Yang Muda yang Korupsi
Tajuk
Rencana Kompas, Rabu, 08 Mei 2013
gambar : appscmaterial.blogspot.com
Hasil survei Transparency International Indonesia
dan hasil jajak pendapat harian ini
(Kompas, 6/5) saling melengkapi.
Itu ditandai pesimisme kaum muda dan tidak adanya
kepastian hukum menegaskan korupsi sebagai kejahatan sistemik. Kelengkapan itu
menjadi lengkap dengan kasus korupsi yang melibatkan kaum muda. Terjadi
regenerasi koruptor. Sebagai kejahatan sistemik, persoalan korupsi di Indonesia
menyangkut manusia dan sistem. Benar kata Hannah Arrendt, korupsi adalah
kejahatan kemanusiaan. AS, sebagai contoh, tidak pandang bulu terhadap
koruptor, tetapi "pilih-pilih" terhadap pelaku kejahatan lainnya.
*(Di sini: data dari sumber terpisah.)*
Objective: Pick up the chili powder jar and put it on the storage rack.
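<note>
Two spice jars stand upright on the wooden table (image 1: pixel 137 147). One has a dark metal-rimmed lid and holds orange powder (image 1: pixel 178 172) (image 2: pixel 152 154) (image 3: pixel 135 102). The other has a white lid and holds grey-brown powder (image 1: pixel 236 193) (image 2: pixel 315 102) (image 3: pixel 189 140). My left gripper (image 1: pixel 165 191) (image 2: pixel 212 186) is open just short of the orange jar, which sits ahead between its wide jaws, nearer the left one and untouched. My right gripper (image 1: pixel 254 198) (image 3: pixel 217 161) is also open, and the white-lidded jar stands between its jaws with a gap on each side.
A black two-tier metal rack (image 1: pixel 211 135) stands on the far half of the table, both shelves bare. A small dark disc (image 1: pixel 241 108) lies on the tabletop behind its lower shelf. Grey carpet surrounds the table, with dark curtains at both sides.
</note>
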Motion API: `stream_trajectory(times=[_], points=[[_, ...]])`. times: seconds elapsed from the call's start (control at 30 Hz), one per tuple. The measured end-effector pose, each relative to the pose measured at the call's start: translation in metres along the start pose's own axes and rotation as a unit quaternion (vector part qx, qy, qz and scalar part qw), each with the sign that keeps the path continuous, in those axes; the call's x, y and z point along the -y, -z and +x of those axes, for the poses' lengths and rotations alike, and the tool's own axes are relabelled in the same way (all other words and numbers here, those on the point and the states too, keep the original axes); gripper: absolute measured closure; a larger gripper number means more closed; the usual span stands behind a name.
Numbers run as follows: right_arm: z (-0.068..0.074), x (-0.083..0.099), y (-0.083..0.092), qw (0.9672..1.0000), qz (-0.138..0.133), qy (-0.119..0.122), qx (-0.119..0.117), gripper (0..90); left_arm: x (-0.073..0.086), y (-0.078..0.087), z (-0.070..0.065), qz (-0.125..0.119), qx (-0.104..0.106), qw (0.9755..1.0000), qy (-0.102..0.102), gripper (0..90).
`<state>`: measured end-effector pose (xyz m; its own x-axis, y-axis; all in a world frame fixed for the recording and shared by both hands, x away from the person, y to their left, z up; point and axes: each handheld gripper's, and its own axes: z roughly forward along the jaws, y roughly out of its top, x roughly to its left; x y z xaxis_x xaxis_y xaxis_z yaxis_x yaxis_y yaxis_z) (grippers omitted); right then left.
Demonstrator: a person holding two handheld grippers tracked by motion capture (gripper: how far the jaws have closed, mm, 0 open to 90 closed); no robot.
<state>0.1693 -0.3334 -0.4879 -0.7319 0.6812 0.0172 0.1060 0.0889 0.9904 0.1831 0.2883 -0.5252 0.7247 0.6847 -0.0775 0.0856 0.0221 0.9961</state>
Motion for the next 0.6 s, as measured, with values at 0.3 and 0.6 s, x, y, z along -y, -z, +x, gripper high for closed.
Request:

Penjelasan tentang dampak kejahatan kemanusiaan
banyak dianalisis. Istilah kejahatan radikal menurut Theodore Adorno, filsuf
Jerman, barangkali paling merangkum. Disebut radikal karena menggejala dalam
masyarakat luas. Dalam kondisi demikian, kejahatan tak lagi dikenali sebagai
kejahatan. Kejahatan menjadi banal, kata Arrendt. Kita berseloroh kejahatan
ramai-ramai dengan ekses nyata masyarakat semakin permisif terhadap koruptor.
Kasus korupsi yang ramai belakangan ini—contoh yang
didakwakan kepada Djoko Susilo dan Susno Duadji, pejabat dan mantan pejabat
tinggi aparat penegak hukum—selain membenarkan korupsi sebagai kejahatan banal,
juga sikap melecehkan kewibawaan hukum.
Kasus korupsi dari hulu sampai hilir dikorup,
membenarkan pesimisme kaum muda terhadap pemberantasan korupsi. Begitu juga
dengan maju-mundurnya upaya pemberantasan korupsi, pro-kontra eksistensi KPK,
perlakuan pilih-pilih kasus pun menegaskan betapa kejahatan kemanusiaan ini
membelit kehidupan berbangsa kita.
Sejarah perjalanan kita memberantas korupsi tak
menorehkan kesuksesan besar. Dibandingkan dengan komisi pemberantasan korupsi
terdahulu, KPK dihadapkan pada kondisi serba lebih berat. Tidak saja kondisi
ekses negatif reformasi, tetapi juga ketiadaan faktor kepemimpinan.
Banalnya korupsi akan terdukung aparat penegak
hukum, dukungan masyarakat berikut lembaga advokasinya, dan ketegasan
pemerintah. Apabila persyaratan minimal itu tidak terpenuhi, hentikan menaikkan
gaji dan bonus sebagai solusi mengurangi korupsi, kejahatan radikal ini akan
semakin merebak sebagai keharusan bersama.
Ketika korupsi jadi keharusan, apalagi jadi
keyakinan kaum muda, gelap sudah masa depan Indonesia. Yang muda yang korupsi,
belakangan jumlah orang muda yang terlibat makin banyak, tak bisa lagi jadi
wacana, tak lagi jadi keluhan, pun jadi trade mark praksis pemerintahan, tetapi
bayang gelap masa depan Indonesia.
Terlambatkah kita? Belum!
Ekses yang muda yang korupsi lebih mudah menyebar
dibandingkan dengan yang muda yang memberi harapan, tetapi ekses itu bisa
diperlambat. Merampas aset koruptor dan memiskinkan mereka barangkali solusi
ekstrem mencegah Indonesia menuju negara yang benar-benar gagal.